## Problem to work on
An exact repetition of the data is required; no picture should appear in it.

## Data extract
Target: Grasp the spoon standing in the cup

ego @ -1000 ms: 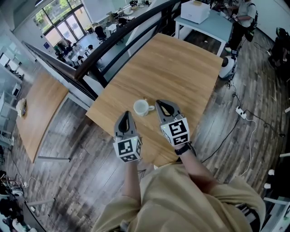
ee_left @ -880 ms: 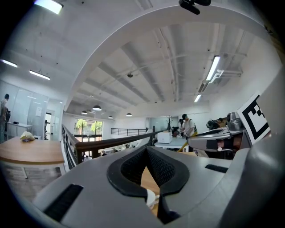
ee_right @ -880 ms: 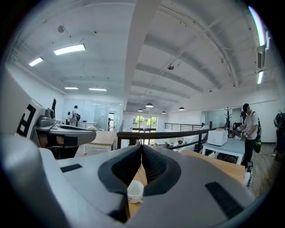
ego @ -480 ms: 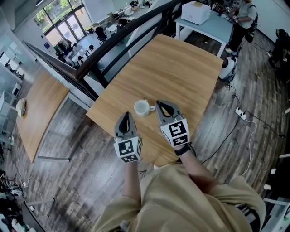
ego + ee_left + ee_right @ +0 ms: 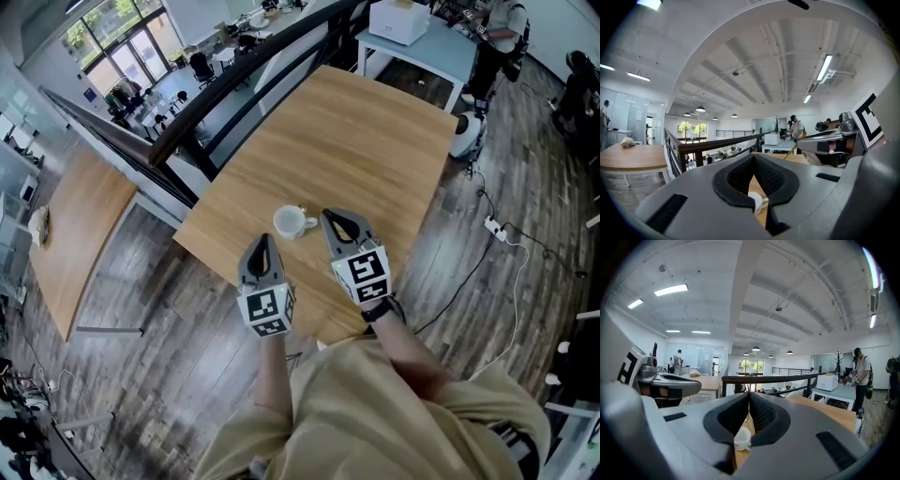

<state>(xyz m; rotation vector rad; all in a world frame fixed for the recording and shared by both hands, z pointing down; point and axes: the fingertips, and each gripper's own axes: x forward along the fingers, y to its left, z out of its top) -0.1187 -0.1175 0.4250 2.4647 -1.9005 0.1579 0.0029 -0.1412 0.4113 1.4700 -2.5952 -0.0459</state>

## The answer
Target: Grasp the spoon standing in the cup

ego @ -1000 ms: 
ee_left @ -880 ms: 
ee_right @ -880 ms: 
ego @ -480 ms: 
ego + ee_left + ee_right @ +0 ms: 

<state>(xyz m; rotation vector rad; all in a world frame fixed for the recording and shared by both hands, z pointing down; point and axes: the fingertips, and each gripper's own axes: x forward along the fingers, y to its left, z out of its top) -0.1187 -0.1175 0.4250 2.4647 -1.9005 0.1579 0.0029 -0.1412 0.4113 1.4700 -2.5952 -0.0459</state>

This exercise has been fully answered.